We found that in most of them, the SARS-Cov-2 infection tended to worsen their symptoms in a transient and mostly reversible way. Many patients with Alzheimer's disease had confusion or delusions, and many patients with Parkinson's disease had worsening motor difficulties. However, about 15 days after the end of the infection, they generally returned to their previous state, although unfortunately, in some patients the infection helped them to reach a milestone in the evolution of their disease. In addition, infection-related mortality was generally higher in patients with advanced neurological disease.
What management do you suggest for the neurological and psychiatric complications caused by Covid-19?
J.-C. C.: The neurological symptoms that we have observed in patients respond to standard rehabilitation protocols and we have managed them in our departments. On the other hand, we still know very little about the long-term complications on the nervous system: patients can be apathetic, tired, anxious, have cognitive difficulties, headaches, abnormal movements persisting for months after the infection, without any neurological lesion being observed.
We now need to follow these patients over the longer term to understand what is happening and try to prevent complications.

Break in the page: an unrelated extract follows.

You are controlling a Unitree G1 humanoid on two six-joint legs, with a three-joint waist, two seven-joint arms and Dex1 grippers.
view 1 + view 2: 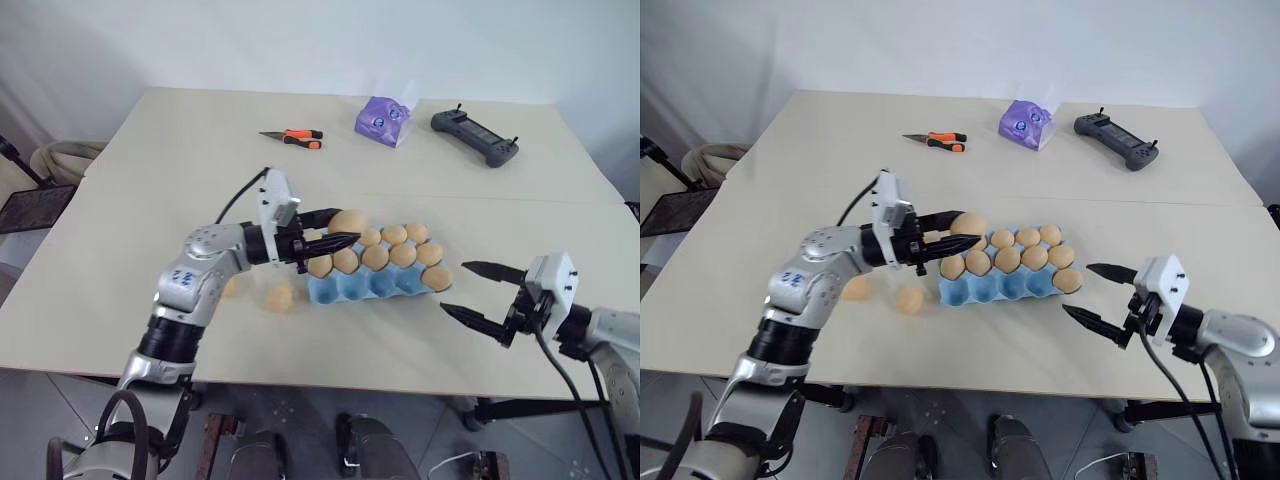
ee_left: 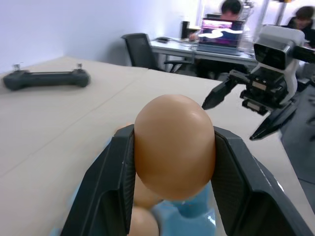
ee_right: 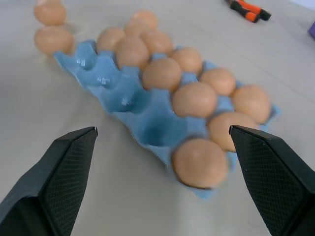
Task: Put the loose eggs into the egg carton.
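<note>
Big beige tabletop (image 1: 150, 300), two slabs joined by a seam. Light blue egg carton (image 1: 352, 291) sits near the front edge, between the two arms, most cups in its far rows filled with tan eggs, near row of cups bare apart from one egg at the right-hand end. Left claw (image 1: 338, 229) hovers over the carton's left end, fingers pinched on one loose egg (image 2: 173, 146), held off the tray. Right claw (image 1: 468, 291) stands spread wide, nothing in it, just right of the carton, not touching. Two more loose eggs (image 1: 909, 299) lie on the tabletop left of the carton, one near it, one further left. Far side: black controller (image 1: 475, 137), purple bag (image 1: 384, 120), orange-handled pliers (image 1: 295, 137), well apart from the carton.
</note>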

What are your research perspectives related to the neurological consequences of Covid-19?
It is now clearly established that SARS-Cov-2 infection affects the nervous system. Now the question is whether the brain damage caused by the disease is reversible or will leave traces, or even be the basis for a neurodegenerative process in the longer term. It is therefore important that epidemiological work be carried out to find out whether people infected by the virus are at greater risk of developing a degenerative disease later on.
In addition, we have launched a national study on the immune and vaccine response to Covid in patients with multiple sclerosis treated with immunosuppressants. Initial results suggest that they do not obtain a sufficient immune response after vaccination and are therefore at a greater risk of developing severe forms of the disease.
We are also studying rare neurological forms in which the virus infection acts directly on the nervous system to see whether they are linked to particular genetic factors.